Problem Description
Find the first and last positions of the element in the sorted array.
Given an integer array nums in ascending order, and a target value target. Find the start and end positions of the given target value in the array.
The time complexity of your algorithm must be O(log n) level.
If there is no target value in the array, return [-1, -1].
Example 1:
Input: nums = [5,7,7,8,8,10], target = 8
Output: [3,4]
Example 2:
Input: nums = [5,7,7,8,8,10 ], target = 6
Output: [-1,-1]
solution
First, this method is a good way to think about regardless of the space complexity. After traversing the array and finding the target, it is judged whether it is the first time it appears, instead of putting it in a later position. But the problem requires the space complexity to be O(log n), this method has too many cycles, which is obviously wrong.

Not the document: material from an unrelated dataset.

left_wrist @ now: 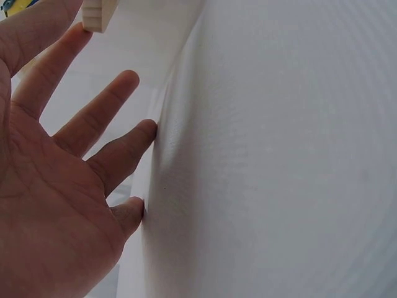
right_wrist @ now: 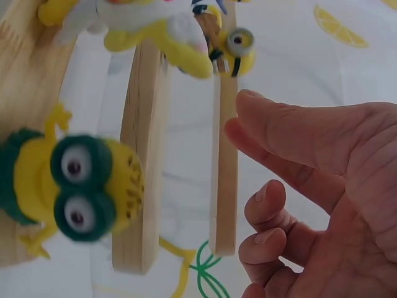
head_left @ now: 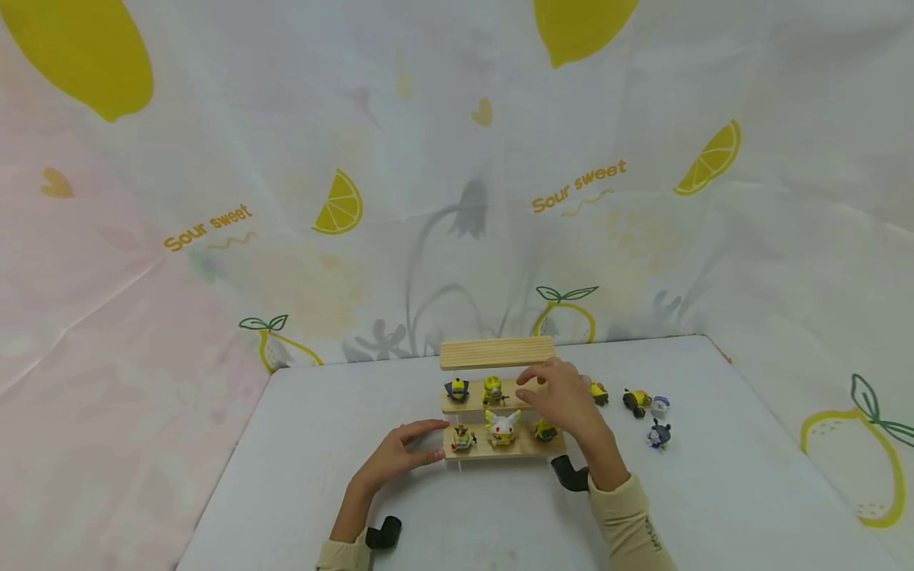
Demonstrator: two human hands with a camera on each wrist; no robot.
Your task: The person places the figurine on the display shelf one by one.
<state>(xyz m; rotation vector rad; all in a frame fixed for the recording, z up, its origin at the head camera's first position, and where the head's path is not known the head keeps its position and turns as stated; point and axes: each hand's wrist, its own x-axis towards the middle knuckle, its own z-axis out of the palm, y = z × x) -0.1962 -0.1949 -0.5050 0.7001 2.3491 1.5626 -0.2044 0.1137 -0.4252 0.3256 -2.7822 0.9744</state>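
The left hand [head_left: 405, 450], grip released, touches the three-tiered wooden shelf [head_left: 497, 354]; the right hand [head_left: 567, 399], loosely curled, grip released, is near a Minion figurine [head_left: 493, 387].

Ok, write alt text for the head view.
A person's left hand and right hand are at opposite ends of a three-tier wooden shelf holding small toy figures; more toys sit to its right on a white table.

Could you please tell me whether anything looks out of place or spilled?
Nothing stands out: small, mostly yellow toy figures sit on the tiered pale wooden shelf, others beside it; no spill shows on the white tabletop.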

Second, we can notice that the title says that it is an ascending array. It is not difficult to think of an ascending array at will.
Code
int[] nums = {
5,7,7,8,8,10};
int[] a = {
-1,-1};
int target = 8;
//方法1
for (int i=0;i<nums.length;i++){
if(nums[i]==target){
if (a[0]==-1){
a[0] = i;
}else{
a[1] = i;
}
}
}
for (Integer i:a) {
System.out.println(i);
}
//方法2
int left = 0;
int right = nums.length-1;
while(left<=right){
int mid = (left + right)/2;
if(nums[mid]==target){
while(mid>=left && nums[mid]==target){
mid--;
}
a[0] = mid+1;
mid = (left + right)/2;
while(mid<=right && nums[mid]==target){
mid++;
}
a[1] = mid - 1;
break;
}else if (nums[mid] > target){
right = mid-1;
}else{
left = mid+1;
}
}
for (Integer i:a) {
System.out.println(i);
}
to sum up
Through the comparison between Method 1 and Method 2, it is not difficult to find that the code using dichotomy is really long, but Method 2 satisfies the space complexity requirements in the topic.